Detecting a distributed denial-of-service (DDoS) attack on a network, particularly a packet flooding DDoS attack such as a well known TCP-SYN flood attack, is a problem that requires monitoring a very high volume of streaming data having both insertion and deletion events, using a guaranteed small foot print, i.e. a guaranteed small amount of computer memory and processing power.
Any system connected to the Internet and providing Transmission Control Protocol (TCP) based network services (such as a Web server, file transfer protocol (FTP) server, or mail server) is potentially vulnerable to a TCP-SYN flood attack, because of the manner in which a TCP connection is established. When a client device attempts to establish a TCP connection with a server, an initial, pre-determined sequence of messages are exchanged. The client first sends a synch (SYN) message containing its internet protocol (IP) address to the server. The server acknowledges this with a synch acknowledged (SYN-ACK) message and the client responds with an acknowledge (ACK) message to complete the connection.
The potential for abuse arises at the point where the server system has sent a SYN-ACK message back to the client but has not yet received the ACK message, i.e., a half-open connection has been established. The server is vulnerable because the data structure for storing information about each half-open, pending connection has a finite size, and the server has a limited area in which to store these data structures. By creating a large number of half-open connections, the memory allocated for storing this information can be completely filled, at which point the system can no longer process new connections. In some operating systems, when these data structures overflow the memory allocated to them, system data is overwritten and the server crashes.

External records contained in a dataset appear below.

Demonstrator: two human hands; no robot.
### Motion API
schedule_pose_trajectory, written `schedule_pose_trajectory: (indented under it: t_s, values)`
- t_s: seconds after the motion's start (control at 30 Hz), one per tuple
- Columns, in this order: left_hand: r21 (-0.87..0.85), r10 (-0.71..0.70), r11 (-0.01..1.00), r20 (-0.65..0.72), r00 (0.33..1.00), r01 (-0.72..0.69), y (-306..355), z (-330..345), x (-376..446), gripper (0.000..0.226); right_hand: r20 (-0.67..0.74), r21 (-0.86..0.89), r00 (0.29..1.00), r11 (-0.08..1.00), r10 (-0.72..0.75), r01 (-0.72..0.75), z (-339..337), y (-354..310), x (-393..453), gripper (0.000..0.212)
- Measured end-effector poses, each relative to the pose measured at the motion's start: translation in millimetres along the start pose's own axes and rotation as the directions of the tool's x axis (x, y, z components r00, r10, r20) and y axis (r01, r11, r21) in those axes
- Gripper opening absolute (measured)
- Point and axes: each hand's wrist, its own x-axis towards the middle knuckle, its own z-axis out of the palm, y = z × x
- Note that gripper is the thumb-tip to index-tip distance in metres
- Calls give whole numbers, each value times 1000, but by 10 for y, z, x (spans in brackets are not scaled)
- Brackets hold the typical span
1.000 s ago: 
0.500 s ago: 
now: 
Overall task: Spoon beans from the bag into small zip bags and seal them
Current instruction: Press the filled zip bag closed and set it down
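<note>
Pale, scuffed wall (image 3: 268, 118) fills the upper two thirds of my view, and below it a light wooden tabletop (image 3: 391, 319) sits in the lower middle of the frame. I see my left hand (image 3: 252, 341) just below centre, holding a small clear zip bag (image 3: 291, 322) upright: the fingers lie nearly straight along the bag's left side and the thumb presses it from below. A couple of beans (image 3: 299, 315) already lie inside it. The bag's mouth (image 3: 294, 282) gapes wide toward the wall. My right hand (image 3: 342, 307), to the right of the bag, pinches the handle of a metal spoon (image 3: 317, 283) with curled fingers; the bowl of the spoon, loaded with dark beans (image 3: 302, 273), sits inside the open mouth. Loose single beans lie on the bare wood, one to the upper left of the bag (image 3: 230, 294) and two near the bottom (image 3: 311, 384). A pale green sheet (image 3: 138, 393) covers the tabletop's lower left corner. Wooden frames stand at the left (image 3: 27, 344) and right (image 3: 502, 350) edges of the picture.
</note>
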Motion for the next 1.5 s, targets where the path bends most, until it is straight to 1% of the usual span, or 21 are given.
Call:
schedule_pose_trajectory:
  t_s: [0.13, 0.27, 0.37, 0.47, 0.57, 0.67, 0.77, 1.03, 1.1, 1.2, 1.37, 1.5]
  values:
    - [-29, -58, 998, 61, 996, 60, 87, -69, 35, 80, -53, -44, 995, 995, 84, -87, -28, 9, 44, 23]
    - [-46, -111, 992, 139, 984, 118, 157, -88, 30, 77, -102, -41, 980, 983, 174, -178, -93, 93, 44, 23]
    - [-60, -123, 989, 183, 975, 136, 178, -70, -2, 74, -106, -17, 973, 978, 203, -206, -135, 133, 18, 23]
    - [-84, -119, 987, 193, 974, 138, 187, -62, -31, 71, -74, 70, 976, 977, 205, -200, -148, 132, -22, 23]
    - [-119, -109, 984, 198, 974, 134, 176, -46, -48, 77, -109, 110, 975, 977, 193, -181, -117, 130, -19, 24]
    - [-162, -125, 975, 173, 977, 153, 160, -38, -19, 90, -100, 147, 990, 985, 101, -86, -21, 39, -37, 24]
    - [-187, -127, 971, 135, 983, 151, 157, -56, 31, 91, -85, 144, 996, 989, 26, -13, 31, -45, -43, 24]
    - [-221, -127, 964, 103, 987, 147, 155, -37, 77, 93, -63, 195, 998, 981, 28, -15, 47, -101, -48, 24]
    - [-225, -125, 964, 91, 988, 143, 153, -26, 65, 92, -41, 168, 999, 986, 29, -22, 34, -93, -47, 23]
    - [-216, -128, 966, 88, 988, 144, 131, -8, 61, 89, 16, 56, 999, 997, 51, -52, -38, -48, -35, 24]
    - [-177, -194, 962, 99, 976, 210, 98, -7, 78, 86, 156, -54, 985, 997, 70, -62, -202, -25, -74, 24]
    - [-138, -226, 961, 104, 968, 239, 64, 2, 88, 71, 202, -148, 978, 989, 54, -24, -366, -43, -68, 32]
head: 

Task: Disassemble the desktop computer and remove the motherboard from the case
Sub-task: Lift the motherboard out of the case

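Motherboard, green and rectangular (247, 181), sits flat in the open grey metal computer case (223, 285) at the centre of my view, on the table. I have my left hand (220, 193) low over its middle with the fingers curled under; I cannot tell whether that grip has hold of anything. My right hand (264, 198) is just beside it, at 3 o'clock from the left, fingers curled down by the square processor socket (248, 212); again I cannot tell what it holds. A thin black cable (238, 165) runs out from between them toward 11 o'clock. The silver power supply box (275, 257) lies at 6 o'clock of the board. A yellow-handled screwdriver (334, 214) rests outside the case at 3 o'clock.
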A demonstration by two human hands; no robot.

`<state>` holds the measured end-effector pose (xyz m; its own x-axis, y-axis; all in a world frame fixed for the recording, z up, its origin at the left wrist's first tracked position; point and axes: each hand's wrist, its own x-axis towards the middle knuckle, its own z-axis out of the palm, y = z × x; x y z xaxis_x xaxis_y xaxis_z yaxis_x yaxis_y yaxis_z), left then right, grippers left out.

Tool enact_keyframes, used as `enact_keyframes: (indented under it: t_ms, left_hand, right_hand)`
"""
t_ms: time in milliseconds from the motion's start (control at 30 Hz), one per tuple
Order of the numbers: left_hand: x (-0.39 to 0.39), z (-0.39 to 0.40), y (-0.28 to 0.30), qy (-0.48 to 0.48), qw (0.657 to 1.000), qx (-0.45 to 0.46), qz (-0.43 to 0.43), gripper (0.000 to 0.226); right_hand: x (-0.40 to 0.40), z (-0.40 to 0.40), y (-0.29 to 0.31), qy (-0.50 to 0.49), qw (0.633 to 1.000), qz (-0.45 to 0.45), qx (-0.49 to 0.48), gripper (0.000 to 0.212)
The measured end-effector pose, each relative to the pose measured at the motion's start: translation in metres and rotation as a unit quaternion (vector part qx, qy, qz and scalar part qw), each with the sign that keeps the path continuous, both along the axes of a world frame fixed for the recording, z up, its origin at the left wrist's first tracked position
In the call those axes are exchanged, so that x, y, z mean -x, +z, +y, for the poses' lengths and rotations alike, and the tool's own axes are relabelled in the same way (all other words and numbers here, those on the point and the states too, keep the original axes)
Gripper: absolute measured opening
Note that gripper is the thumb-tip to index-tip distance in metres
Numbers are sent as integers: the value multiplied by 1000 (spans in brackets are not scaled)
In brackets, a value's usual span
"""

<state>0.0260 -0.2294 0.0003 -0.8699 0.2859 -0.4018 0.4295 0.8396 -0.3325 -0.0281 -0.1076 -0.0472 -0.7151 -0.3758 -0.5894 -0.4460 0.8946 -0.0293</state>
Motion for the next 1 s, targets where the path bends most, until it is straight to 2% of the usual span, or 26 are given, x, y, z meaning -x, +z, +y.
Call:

Creating half-open connections is easily accomplished by IP spoofing, i.e., by making attempts to establish IP connections that look as if they are from a legitimate source, but actually have randomly-chosen, fake IP addresses. As there are no client machines sending these attempts to connect, the connections cannot be completed, resulting in half-open connections that persist until the server removes them. The attacking machine (or machines) attempts to fill, and preferably overflow, the server memory allocated to monitoring pending connections by sending enough spoofed connection attempts. Although there is usually a timeout associated with a half-open connection so that it will eventually expire, the attacking machines may prevail by simply sending IP-spoofed connection requests faster than the victim system expires them.
The impact of successful DDoS attacks can be severe and widespread. The possible damage includes Service-Level-Agreement (SLA) violations, frustrated customers, and cumulative loss of business that can in some cases amount to many millions of dollars.
To prevent such attacks, they have to be detected in real-time so that appropriate action can be taken to mitigate the consequences of the attack, such as diverting all traffic to those sites under attack through specially designed filters such as the SureArmour™ filters supplied by Riverhead Technology of Cupertino, Calif.
The problem of effective and timely detection of such attacks on large internet service providers' (ISP) networks requires algorithms that can operate in real-time in a data-streaming fashion to obtain accurate estimates of destination machines having a large number of distinct half-open connections.
Previous attempts to investigate DDoS attacks have either been done off-line after the attack, or have used hash-based filtering to identify large flows of data to particular sites. An example of a method of detecting large data flow is described by, for instance, Estan et al. in an article entitled “New Directions in Traffic Measurement and Accounting” in the proceedings of the Association for Computing Machinery (ACM) Special Interest Group on Management of Data (SIGMOD) 2002 conference on applications, technologies, architectures, and protocols for computer communications, ISSN:0146-4833, pp 323-336, August 2002, ACM Press, New York, N.Y., the contents of which are hereby incorporated by reference.
Large flows are, however, not necessarily a reliable indicator of DDoS activity as specific types of DDoS, such as the TCP-SYN flooding attack detailed above, do not necessary result in large traffic flows. In a TCP-SYN flooding attack, each malicious, half-open connection requires only a short message, which may be a single packet, to establish. As the SYN-ACK message remains unanswered, with no further traffic flows for that half-open connection, an effective attack can be mounted with data-flows that do not exceed the normal traffic to the site. Furthermore, merely monitoring large flows does not differentiate between DDoS activity and legitimate flash crowds that result in an unexpected surge of legitimate requests following some important event.
The methods proposed by Akella et al. in their article entitled “Detecting DDoS Attacks on ISP Networks” published in the Proceeding of the ACM SIGMOD/PODS Workshop on Management and Processing of Data Streams (MPDS) held in San Diego, Calif., June 2003, published by ACM Press, New York, N.Y., the contents of which are hereby incorporated by reference, have similar limitations as they rely on maintaining profiles of activity only for selected, popular destinations whose traffic exceeds a certain threshold.